Colin Doumont, Victor Picheny, Viacheslav Borovitskiy, Henry Moss
This paper considers kernel choice in the setting of Bayesian optimisation, where the underlying parameter space is a product of finite sets.
The authors point out that several popular kernels are based on Hamming distance – k(x, y) is a function of the count of coordinates along which x and y differ. Standard kernels however place weights on the different coordinate axes, thus introducing many hyperparameters to the resulting algorithms.
The authors propose a canonical choice of k, effectively fixing the relative weights of the different coordinate axes, that they evaluate empirically to be comparable to state-of-the-art in this field.
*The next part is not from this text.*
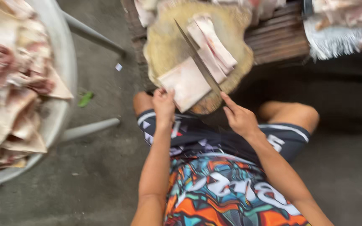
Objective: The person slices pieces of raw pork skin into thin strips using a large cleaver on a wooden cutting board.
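Slicing is partway: a pale slab of pork skin and fat lies on the round, worn wooden chopping block, with cut strips already stacked beyond the long knife blade and the wide slab yet uncut. The left hand pins the slab's near corner, its grip pinched narrow. The right hand closes on the knife handle. Soft, ragged meat pieces fill a smooth grey basin at left.
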Available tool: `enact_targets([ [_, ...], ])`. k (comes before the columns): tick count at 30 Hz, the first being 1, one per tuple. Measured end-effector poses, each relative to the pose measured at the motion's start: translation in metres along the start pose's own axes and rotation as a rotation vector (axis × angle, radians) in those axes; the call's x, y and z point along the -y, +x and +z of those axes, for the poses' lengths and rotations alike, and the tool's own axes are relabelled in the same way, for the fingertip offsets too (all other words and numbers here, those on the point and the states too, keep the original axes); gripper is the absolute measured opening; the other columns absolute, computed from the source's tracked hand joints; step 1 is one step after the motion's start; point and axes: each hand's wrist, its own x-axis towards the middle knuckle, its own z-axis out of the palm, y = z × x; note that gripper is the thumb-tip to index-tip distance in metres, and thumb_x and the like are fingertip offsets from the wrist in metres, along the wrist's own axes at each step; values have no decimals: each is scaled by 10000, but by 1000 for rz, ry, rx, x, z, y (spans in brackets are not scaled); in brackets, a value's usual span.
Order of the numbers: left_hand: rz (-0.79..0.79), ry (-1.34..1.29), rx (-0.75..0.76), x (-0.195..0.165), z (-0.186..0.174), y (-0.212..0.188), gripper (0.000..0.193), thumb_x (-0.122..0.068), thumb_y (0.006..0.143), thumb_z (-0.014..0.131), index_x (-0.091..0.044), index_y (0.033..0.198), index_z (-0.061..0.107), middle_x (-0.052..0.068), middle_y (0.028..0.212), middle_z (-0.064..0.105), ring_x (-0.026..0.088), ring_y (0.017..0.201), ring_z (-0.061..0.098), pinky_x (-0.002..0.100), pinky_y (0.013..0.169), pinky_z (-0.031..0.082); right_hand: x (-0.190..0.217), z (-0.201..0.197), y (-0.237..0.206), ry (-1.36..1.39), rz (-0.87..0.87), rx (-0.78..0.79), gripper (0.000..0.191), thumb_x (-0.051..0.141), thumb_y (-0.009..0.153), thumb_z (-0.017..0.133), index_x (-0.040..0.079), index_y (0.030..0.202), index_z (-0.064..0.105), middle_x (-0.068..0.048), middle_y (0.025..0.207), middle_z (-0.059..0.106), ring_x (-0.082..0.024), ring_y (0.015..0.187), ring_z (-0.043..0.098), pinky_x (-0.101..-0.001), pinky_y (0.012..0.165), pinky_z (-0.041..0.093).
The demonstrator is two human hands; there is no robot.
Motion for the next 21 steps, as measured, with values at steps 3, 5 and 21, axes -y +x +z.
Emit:
enact_targets([
  [3,-71,45,13,-2,4,10,199,-36,942,698,60,1111,656,103,964,736,151,812,687,284,699,570,3,-12,21,201,18,-21,531,153,1099,601,207,1605,451,-255,1272,679,-357,1062,745,-431,859,596],
  [5,-260,-68,46,-6,11,19,168,-59,921,692,40,1051,654,105,863,727,174,682,696,317,563,579,10,-22,33,290,451,154,591,154,1091,569,236,1657,421,-310,1016,663,-431,884,673,-443,774,575],
  [21,-234,251,66,-43,14,19,255,-110,899,726,69,1078,694,119,867,736,166,649,707,293,547,595,46,4,-1,262,-73,25,525,134,1086,589,106,1594,457,-270,1290,696,-394,1155,702,-411,947,557],
])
Given the parameter space S, that is a product of finite sets, the authors form the Hamming graph H with vertex set S, by connecting vertices that differ in exactly one coordinate. Their choice of kernel is the heat kernel on H, thus depending only on a single hyperparameter.
The authors observe that H is a product of cliques, and hence the heat kernel can be analytically computed. This proposal is empirically evaluated on a selection of problems, including a database of MAX-SAT problems and a sample neural architecture search problem.
The authors’ proposal is interesting, making use of classical ideas from graph theory and geometry.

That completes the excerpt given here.